◆ TASK DIRECTIONS
For each line below that includes the string "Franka", show the whole line.

◆ SOURCE MATERIAL

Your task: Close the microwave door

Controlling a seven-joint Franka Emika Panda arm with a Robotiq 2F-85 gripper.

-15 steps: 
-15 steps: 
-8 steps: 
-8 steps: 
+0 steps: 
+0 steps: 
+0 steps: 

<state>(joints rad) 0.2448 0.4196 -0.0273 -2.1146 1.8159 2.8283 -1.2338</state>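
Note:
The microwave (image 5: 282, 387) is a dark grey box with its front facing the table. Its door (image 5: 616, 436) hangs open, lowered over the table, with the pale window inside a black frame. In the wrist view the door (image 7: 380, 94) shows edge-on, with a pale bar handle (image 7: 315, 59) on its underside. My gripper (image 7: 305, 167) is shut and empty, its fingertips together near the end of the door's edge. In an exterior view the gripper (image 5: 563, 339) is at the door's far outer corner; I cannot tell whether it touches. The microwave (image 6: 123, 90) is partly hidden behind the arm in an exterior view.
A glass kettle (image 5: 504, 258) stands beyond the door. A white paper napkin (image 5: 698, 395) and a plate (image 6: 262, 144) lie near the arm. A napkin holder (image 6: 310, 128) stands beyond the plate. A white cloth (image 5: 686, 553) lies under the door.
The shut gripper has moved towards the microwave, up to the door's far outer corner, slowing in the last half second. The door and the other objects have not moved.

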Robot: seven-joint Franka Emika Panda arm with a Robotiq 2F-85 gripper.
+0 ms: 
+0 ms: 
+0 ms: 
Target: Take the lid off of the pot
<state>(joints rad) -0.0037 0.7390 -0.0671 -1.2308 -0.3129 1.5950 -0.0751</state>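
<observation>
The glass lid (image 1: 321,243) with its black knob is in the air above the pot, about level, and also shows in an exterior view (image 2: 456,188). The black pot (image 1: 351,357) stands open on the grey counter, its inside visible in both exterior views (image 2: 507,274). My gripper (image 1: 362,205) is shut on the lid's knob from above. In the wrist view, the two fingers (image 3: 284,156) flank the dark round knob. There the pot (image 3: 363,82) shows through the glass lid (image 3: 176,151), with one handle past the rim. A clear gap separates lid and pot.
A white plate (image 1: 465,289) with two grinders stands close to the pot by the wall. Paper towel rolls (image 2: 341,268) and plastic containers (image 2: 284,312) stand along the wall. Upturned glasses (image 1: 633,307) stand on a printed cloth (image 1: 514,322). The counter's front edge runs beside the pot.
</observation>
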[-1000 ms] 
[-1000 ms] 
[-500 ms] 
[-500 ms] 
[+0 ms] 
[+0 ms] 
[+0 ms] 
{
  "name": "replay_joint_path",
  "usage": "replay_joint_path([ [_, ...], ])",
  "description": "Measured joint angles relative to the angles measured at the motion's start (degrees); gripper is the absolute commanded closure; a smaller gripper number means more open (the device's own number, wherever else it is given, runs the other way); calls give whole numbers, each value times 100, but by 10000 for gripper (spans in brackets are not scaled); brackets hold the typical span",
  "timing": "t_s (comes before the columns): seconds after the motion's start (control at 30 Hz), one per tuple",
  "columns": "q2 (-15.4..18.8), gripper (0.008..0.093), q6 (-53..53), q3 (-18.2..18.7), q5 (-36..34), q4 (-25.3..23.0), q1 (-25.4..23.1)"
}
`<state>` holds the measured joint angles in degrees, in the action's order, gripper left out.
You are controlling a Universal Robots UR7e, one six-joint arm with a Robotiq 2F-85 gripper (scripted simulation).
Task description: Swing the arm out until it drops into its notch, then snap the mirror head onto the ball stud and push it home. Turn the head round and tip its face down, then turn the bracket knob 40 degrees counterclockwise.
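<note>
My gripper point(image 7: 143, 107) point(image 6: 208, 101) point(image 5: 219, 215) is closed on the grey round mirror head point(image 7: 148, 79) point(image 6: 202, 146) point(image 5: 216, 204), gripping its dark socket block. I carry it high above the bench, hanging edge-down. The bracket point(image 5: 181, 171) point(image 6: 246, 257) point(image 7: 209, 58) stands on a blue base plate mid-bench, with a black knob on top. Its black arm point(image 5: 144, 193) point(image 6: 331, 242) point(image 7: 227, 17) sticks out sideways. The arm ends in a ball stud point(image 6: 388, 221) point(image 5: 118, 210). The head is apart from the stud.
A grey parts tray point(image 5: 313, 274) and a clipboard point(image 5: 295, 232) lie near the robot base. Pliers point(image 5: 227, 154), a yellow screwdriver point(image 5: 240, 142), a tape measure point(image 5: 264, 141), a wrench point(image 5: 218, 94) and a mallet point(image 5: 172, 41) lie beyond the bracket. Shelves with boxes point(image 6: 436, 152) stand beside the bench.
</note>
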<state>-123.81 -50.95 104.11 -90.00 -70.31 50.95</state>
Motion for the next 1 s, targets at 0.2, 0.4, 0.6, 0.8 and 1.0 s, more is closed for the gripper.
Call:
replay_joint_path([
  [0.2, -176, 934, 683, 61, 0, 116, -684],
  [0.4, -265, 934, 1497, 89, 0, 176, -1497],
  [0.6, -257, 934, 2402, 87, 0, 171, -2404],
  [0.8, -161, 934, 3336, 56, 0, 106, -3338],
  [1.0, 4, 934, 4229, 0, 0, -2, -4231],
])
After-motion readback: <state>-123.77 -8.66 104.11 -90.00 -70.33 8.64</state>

◆ SOLUTION TO THIS EXERCISE
Controlling a seven-joint Franka Emika Panda arm with a Robotiq 2F-85 gripper.
Robot: seven-joint Franka Emika Panda arm with a Robotiq 2F-85 gripper.

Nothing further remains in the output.